NVIDIA DGX BasePOD with DGX B200 Systems Deployment Guide with NVIDIA Mission Control#

Introduction#

This document provides the steps for deploying NVIDIA DGX BasePOD with DGX B200 systems and NVIDIA Mission Control 1.1.

NVIDIA Mission Control#

NVIDIA Mission Control 1.1 for DGX B200 includes NVIDIA Base Command Manager and NVIDIA Run:ai functionality as part of integrated software delivery across configuration, validation, and operations for cluster management and workload orchestration. This release has built-in dashboards scoped for DGX B200 providing better visibility into cluster health, ensuring faster triaging.

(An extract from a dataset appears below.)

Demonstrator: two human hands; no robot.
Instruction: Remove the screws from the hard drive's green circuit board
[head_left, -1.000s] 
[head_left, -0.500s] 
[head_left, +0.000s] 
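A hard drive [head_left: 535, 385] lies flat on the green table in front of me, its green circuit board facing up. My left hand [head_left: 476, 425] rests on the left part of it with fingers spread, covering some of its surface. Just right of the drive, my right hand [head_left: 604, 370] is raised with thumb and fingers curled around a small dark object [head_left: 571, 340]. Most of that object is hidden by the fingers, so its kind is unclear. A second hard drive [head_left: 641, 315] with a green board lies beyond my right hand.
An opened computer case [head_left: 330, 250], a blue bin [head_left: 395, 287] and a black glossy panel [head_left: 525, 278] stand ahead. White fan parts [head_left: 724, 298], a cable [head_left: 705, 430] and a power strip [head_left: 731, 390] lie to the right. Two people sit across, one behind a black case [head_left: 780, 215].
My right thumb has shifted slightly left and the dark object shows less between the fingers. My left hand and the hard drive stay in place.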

NVIDIA Mission Control 1.1 release leverages Base Command Manager (BCM) 10.25.03 and NVIDIA Run:ai.

Reference#

NVIDIA Mission Control

NVIDIA DGX BasePOD Reference Architecture

NVIDIA DGX BasePOD Deployment Guide with DGX H100 or DGX H200 systems

NVIDIA DGX BasePOD with DGX B200 Systems Deployment#

The deployment and configuration is standardized across NVIDIA DGX B200 and DGX H100/H200 systems. Please refer to the DGX BasePOD Deployment guide featuring DGX H100/H200 for detailed instructions, with the following changes for DGX B200.

Note

We strongly recommend reading the BasePOD Deployment guide prior to initiating the DGX B200 deployment.

Hardware Overview#

An overview of the hardware is in Table 1. Details about the hardware that can be used and how it should be cabled are given in the NVIDIA DGX BasePOD Reference Architecture.

This deployment guide describes the steps necessary for configuring and testing a four-node DGX BasePOD after the physical installation has taken place. Minor adjustments to specific configurations will be needed for DGX BasePOD deployments of different sizes, and to tailor for different customer environments, but the overall procedure described in this document should be largely applicable to any DGX deployments.

Table 1 DGX BasePOD Components#

Component

Technology

Compute nodes

DGX B200 system

Cluster Management

NVIDIA Mission Control

Compute fabric

NVIDIA Quantum QM9700 InfiniBand switches

Management fabric

NVIDIA SN4600C switches

Storage fabric

Option 1: NVIDIA SN4600C switches for Ethernet attached storage

Option 2: NVIDIA Quantum QM9700 switches for InfiniBand attached storage

Out-of-band management fabric

NVIDIA SN2201 switches

Control plane and workload management nodes

Minimum Requirements (each server):

2 × Intel x86 Xeon Gold or better

512 GB memory

2 × 480 GB M.2 RAID for OS

4 × 200 Gbps network

2 × 100 GbE network

Networking#

This section covers the DGX system network ports and an overview of the networks used by DGX B200 System Network Ports.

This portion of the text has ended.